== WHAT YOU NEED TO DO ==
Lines containing the string "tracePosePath": how many are there below? Answer with the number only.
********
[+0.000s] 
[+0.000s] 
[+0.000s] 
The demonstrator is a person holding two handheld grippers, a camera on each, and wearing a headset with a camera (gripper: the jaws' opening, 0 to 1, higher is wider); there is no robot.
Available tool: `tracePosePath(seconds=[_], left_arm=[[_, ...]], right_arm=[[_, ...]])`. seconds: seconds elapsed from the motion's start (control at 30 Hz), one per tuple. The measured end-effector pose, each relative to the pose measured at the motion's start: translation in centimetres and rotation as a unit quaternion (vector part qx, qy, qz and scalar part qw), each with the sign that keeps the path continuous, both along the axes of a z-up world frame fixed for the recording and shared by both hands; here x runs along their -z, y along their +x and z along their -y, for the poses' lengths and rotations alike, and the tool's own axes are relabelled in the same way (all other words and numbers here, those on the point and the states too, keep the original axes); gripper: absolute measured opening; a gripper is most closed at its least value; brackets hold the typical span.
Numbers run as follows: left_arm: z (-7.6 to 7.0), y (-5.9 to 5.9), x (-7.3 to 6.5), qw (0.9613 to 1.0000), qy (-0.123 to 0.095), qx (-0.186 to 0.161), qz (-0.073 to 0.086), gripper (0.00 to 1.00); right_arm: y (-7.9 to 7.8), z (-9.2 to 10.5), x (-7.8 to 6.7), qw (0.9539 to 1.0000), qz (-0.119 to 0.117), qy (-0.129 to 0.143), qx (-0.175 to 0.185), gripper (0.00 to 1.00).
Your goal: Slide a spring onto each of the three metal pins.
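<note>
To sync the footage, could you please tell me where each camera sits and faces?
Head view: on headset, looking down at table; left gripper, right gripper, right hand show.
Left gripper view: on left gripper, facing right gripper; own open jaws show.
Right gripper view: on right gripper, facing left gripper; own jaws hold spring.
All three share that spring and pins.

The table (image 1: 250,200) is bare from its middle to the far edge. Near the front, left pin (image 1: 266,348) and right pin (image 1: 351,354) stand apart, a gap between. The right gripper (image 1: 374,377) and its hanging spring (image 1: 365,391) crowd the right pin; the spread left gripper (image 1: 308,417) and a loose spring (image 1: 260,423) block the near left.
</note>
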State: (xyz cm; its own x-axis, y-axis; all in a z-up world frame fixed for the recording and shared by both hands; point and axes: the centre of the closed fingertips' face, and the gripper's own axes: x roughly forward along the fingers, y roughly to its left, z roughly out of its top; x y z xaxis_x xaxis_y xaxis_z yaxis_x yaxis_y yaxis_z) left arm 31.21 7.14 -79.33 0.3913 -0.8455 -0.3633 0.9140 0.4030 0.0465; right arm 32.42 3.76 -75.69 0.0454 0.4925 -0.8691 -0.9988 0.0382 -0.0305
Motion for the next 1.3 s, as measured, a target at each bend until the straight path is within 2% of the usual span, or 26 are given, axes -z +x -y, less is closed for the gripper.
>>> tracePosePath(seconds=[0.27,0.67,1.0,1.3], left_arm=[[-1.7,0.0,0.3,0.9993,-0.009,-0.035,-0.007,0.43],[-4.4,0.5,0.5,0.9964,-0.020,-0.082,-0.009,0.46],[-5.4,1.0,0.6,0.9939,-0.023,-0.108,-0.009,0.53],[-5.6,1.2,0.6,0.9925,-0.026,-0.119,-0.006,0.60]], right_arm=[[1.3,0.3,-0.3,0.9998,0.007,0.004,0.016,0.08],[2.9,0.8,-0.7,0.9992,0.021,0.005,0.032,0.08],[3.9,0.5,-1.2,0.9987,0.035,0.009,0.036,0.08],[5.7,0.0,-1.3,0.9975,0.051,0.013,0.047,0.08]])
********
== RESPONSE TO THIS EXERCISE ==
2